#### Exercise
The response must contain every line from the records below that has "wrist".

#### Source material
....
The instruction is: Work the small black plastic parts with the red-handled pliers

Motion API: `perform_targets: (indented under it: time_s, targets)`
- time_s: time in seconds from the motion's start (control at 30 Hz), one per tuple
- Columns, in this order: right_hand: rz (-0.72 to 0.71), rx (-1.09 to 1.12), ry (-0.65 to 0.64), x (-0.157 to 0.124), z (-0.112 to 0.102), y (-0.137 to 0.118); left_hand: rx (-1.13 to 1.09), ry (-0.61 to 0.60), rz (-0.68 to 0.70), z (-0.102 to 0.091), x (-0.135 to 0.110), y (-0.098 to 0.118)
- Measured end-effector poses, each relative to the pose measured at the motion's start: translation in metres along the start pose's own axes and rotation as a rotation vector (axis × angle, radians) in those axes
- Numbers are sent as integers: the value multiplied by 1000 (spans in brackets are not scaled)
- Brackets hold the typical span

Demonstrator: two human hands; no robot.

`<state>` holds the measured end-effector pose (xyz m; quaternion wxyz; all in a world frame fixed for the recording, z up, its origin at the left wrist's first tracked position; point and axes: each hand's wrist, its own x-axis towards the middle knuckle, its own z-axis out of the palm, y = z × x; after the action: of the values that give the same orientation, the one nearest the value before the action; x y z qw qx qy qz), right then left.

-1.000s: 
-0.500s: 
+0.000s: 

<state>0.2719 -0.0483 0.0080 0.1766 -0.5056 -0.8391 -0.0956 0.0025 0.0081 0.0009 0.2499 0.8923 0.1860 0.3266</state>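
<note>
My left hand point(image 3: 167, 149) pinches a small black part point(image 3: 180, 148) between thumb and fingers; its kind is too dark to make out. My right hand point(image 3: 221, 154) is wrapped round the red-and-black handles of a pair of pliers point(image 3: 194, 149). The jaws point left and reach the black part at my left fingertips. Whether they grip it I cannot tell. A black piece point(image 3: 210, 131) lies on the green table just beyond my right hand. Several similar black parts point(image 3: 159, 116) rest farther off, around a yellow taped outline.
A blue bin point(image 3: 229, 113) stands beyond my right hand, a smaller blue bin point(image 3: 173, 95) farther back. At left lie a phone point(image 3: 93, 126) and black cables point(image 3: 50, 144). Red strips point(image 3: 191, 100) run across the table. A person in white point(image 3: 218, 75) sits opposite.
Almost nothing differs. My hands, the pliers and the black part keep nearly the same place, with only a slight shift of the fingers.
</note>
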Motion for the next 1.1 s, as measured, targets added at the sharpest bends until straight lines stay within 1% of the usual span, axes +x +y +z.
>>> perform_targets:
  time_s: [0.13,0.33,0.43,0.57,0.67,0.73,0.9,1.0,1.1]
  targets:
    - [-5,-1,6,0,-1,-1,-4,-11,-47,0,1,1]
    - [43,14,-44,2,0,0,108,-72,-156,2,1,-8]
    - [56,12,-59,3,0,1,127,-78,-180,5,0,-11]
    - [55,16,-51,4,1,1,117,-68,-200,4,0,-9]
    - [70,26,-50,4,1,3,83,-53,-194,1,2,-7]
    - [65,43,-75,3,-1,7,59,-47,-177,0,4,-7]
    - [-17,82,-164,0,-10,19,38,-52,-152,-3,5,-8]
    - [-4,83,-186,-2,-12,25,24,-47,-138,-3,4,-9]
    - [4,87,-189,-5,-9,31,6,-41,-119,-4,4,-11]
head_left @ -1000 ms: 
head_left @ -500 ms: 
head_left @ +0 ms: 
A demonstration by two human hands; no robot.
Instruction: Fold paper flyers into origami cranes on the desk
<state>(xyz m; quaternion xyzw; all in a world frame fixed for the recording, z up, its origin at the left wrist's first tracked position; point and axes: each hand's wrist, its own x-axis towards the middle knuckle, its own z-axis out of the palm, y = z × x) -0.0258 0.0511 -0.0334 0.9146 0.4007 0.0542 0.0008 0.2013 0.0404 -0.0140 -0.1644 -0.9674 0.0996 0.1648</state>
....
#### Task response
`<state>` holds the measured end-effector pose (xyz m; quaternion wxyz; all in a world frame fixed for the recording, z up, its origin at the left wrist's first tracked position; point and axes: each hand's wrist, its own x-axis towards the middle knuckle, its own z-axis out of the palm, y = z × x; after the action: of the values that give the same orientation, the one nearest the value before the action; x y z qw qx qy qz), right then left.
<state>(xyz m; quaternion xyzw; all in a world frame fixed for the recording, z up, its origin at the left wrist's first tracked position; point and axes: each hand's wrist, its own x-axis towards the middle knuckle, its own z-axis out of the palm, y = z × x) -0.0258 0.0511 -0.0334 0.9146 0.4007 0.0542 0.0008 0.2013 0.0404 -0.0140 -0.1644 -0.9674 0.0996 0.1648</state>

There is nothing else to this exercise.